Every line of the data that includes "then" should be copied out.

[Entries provided Boundary: Start]

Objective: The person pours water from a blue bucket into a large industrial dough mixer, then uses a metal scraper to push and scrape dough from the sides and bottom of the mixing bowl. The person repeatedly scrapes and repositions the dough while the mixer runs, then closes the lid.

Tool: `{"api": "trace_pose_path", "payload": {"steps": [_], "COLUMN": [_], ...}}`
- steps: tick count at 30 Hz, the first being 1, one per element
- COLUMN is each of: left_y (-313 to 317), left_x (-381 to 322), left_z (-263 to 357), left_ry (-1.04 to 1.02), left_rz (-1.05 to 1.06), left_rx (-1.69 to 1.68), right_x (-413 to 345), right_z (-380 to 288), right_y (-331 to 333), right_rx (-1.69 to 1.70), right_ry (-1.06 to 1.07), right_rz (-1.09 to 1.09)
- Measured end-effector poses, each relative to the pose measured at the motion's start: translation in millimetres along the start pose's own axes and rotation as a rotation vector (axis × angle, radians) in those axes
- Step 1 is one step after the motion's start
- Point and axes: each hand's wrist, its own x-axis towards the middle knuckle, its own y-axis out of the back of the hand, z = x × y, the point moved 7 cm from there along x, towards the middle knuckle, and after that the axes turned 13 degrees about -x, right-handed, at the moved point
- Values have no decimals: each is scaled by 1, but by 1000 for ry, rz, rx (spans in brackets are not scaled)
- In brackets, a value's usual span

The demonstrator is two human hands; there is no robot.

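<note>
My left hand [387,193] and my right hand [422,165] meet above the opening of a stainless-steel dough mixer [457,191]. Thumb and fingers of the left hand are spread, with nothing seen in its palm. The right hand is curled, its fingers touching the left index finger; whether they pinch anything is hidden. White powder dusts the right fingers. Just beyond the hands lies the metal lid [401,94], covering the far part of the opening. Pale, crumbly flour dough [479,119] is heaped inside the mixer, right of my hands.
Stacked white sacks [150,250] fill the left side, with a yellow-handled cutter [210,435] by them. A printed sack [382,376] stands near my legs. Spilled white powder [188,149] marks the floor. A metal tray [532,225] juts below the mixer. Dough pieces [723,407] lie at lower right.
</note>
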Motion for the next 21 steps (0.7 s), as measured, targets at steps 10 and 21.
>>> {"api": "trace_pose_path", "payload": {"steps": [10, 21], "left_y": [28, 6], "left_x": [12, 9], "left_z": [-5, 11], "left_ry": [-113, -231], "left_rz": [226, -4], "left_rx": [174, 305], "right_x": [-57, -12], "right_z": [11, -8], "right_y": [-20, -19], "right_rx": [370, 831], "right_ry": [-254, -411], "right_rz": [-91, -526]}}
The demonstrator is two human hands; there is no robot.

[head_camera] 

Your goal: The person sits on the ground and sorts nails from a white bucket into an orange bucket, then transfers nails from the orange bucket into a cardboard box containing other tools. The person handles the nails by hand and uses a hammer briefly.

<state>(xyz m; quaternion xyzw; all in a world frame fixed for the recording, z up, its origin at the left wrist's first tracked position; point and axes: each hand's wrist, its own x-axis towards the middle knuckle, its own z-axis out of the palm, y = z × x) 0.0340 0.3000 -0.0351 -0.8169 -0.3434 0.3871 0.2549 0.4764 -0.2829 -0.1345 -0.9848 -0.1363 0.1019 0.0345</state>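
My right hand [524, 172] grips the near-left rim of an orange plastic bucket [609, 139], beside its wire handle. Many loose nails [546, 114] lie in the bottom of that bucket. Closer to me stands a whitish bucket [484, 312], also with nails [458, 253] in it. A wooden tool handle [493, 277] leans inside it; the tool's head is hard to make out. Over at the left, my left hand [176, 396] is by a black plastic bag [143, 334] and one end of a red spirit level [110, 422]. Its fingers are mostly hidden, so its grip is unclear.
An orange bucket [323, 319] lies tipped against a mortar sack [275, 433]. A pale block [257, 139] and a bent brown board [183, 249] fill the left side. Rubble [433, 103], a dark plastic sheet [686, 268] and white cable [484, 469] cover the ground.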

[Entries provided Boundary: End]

Solution to this task:
Objective: The person pours water from a blue bucket into a large industrial dough mixer, then uses a metal scraper to push and scrape dough from the sides and bottom of the mixing bowl. The person repeatedly scrapes and repositions the dough while the mixer runs, then closes the lid.
Your goal: The person sits on the ground and sorts nails from a white bucket into an orange bucket, then transfers nails from the orange bucket into a cardboard box containing other tools. The person handles the nails by hand and uses a hammer briefly.

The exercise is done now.